## RECORDS FOR THIS TASK
########

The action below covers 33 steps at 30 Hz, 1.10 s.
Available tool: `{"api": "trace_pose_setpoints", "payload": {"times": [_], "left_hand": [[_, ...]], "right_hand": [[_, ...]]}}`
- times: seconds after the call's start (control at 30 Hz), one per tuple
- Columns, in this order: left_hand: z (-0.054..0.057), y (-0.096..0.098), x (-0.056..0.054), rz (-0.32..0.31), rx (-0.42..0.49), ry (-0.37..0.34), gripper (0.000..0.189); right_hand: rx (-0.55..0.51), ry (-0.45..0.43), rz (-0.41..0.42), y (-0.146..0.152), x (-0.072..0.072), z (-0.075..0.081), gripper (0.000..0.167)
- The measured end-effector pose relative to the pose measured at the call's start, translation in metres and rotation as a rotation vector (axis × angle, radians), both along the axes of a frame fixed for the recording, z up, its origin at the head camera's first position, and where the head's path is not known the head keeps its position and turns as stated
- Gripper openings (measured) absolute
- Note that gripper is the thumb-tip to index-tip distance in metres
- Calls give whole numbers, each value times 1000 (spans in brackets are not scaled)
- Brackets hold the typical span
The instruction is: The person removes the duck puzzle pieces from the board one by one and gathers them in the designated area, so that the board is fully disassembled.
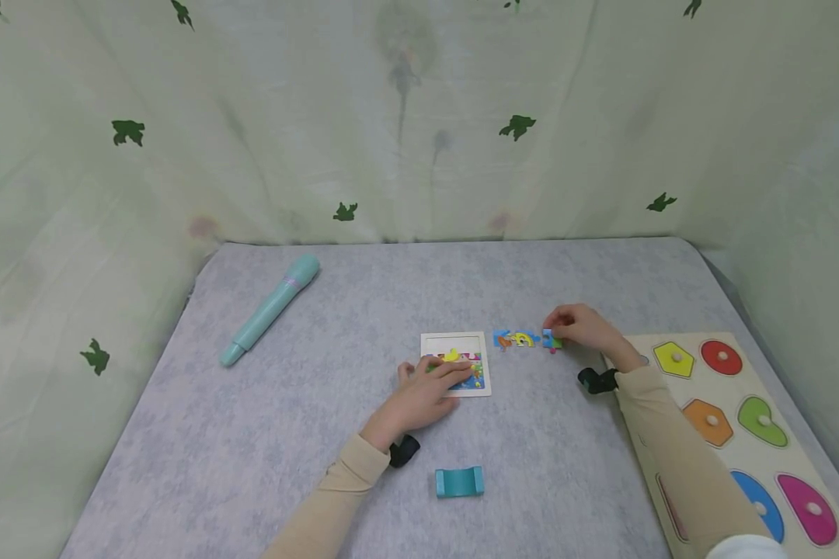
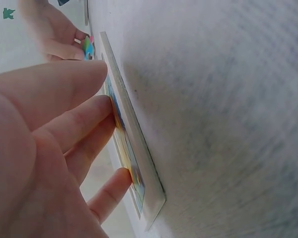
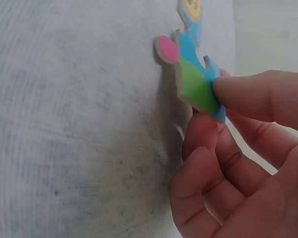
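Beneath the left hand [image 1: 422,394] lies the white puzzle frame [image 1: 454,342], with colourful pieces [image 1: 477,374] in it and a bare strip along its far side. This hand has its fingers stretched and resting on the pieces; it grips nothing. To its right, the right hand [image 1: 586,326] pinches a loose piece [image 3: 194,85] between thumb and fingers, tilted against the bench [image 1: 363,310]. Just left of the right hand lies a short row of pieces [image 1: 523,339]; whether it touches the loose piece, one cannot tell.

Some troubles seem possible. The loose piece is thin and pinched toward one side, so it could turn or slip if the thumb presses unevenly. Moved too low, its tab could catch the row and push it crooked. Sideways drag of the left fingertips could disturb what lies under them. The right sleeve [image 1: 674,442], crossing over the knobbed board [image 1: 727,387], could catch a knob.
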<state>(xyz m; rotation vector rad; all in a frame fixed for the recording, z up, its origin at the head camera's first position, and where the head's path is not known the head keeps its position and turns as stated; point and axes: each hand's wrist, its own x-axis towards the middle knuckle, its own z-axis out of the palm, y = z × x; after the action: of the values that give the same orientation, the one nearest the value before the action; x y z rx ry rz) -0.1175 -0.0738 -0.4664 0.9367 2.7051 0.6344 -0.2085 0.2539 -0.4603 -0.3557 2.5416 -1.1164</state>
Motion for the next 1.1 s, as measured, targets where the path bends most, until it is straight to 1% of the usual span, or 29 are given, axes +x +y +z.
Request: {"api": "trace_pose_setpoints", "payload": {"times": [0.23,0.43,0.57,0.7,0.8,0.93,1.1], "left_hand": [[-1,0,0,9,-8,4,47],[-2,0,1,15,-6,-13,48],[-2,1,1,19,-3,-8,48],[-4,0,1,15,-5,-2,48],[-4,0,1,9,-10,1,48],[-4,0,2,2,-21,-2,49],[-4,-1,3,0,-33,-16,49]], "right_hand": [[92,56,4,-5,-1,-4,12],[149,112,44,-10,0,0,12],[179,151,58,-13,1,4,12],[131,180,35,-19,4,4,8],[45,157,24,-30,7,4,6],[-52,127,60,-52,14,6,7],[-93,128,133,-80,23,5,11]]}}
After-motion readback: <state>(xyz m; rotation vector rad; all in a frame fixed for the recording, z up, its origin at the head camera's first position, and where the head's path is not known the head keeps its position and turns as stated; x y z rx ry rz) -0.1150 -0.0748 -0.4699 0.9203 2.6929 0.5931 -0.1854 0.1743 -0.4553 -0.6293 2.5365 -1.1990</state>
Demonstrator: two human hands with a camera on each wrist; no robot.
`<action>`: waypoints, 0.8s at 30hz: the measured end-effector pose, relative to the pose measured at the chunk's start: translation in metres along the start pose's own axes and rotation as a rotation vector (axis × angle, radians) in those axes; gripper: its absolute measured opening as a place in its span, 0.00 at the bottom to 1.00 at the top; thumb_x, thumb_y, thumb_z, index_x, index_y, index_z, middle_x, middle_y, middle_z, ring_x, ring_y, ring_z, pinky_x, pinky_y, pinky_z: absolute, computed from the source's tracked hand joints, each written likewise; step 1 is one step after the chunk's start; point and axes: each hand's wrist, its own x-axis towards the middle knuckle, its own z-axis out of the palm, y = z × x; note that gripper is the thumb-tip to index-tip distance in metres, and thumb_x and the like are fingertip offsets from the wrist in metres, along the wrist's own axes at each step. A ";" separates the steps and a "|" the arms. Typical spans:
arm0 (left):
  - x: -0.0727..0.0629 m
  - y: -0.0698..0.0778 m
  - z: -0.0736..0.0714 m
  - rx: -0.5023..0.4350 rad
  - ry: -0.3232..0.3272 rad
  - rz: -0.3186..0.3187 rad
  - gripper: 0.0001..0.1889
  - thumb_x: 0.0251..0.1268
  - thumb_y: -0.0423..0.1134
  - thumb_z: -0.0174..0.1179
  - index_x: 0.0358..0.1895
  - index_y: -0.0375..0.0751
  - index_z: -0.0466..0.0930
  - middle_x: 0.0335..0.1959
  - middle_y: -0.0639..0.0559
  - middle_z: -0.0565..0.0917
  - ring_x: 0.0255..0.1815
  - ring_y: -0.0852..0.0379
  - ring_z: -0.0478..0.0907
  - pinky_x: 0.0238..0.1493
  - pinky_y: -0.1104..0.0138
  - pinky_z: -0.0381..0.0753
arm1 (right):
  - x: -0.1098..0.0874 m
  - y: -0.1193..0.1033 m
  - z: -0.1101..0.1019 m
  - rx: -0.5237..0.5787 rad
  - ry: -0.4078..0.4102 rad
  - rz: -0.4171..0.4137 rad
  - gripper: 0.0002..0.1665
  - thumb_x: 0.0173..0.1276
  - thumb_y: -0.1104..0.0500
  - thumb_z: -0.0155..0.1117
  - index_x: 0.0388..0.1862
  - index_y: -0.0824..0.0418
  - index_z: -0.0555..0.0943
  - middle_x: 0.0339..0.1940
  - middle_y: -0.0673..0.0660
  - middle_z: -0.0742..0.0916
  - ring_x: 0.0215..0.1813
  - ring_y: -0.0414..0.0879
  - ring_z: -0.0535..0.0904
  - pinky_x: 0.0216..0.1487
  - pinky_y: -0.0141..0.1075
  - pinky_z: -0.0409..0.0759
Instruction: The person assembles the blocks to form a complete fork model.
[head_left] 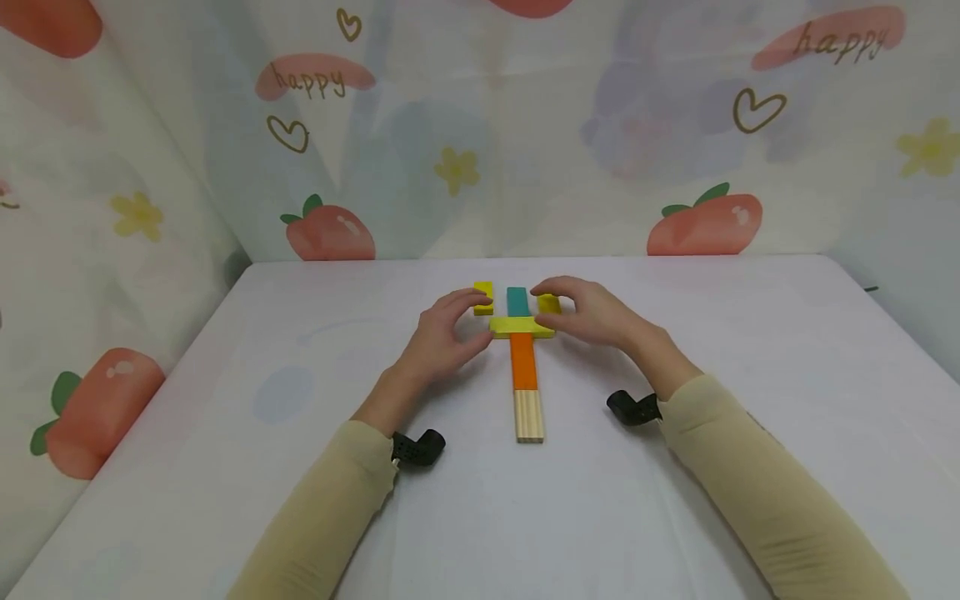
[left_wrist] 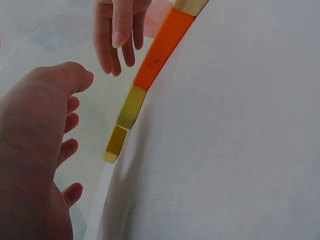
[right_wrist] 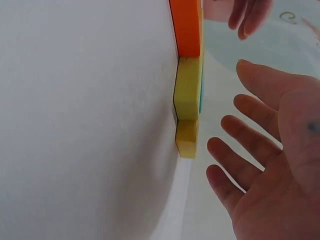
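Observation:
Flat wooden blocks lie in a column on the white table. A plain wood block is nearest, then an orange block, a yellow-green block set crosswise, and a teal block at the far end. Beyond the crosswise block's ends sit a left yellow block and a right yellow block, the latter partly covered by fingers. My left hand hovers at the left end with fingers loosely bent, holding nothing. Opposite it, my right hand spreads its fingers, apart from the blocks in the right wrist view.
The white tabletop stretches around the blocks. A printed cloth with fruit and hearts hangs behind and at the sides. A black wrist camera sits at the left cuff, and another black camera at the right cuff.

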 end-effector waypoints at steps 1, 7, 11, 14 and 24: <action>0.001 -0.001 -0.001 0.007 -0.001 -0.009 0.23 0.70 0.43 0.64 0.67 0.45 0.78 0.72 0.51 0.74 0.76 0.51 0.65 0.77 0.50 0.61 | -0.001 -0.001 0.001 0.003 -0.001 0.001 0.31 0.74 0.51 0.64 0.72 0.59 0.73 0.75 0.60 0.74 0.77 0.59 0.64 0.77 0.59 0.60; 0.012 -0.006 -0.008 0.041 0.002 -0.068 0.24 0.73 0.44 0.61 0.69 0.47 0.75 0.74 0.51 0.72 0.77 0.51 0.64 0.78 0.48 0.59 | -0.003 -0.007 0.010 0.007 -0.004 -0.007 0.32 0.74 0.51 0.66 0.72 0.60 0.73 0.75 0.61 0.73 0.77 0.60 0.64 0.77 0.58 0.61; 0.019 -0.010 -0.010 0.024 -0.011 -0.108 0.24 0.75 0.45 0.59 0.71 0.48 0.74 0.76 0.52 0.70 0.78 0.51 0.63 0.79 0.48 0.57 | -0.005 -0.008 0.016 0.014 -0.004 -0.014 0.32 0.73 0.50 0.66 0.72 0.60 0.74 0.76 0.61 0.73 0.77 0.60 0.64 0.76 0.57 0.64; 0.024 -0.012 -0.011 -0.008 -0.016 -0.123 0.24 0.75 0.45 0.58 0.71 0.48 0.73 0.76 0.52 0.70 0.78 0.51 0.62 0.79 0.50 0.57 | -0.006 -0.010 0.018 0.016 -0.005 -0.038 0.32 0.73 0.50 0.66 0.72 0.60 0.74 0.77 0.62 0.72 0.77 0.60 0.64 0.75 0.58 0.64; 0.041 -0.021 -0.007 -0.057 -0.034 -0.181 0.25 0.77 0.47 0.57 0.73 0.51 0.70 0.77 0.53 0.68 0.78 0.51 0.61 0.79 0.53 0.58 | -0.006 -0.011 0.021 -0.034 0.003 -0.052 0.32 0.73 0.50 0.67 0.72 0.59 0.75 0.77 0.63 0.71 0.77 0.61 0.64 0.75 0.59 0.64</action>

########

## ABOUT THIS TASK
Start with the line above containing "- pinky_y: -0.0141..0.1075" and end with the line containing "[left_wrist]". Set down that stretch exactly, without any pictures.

## EXERCISE ANSWER
  - pinky_y: -0.0141..0.1075
  - pinky_z: -0.0409..0.0759
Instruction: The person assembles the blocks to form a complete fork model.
[head_left] 
[left_wrist] 

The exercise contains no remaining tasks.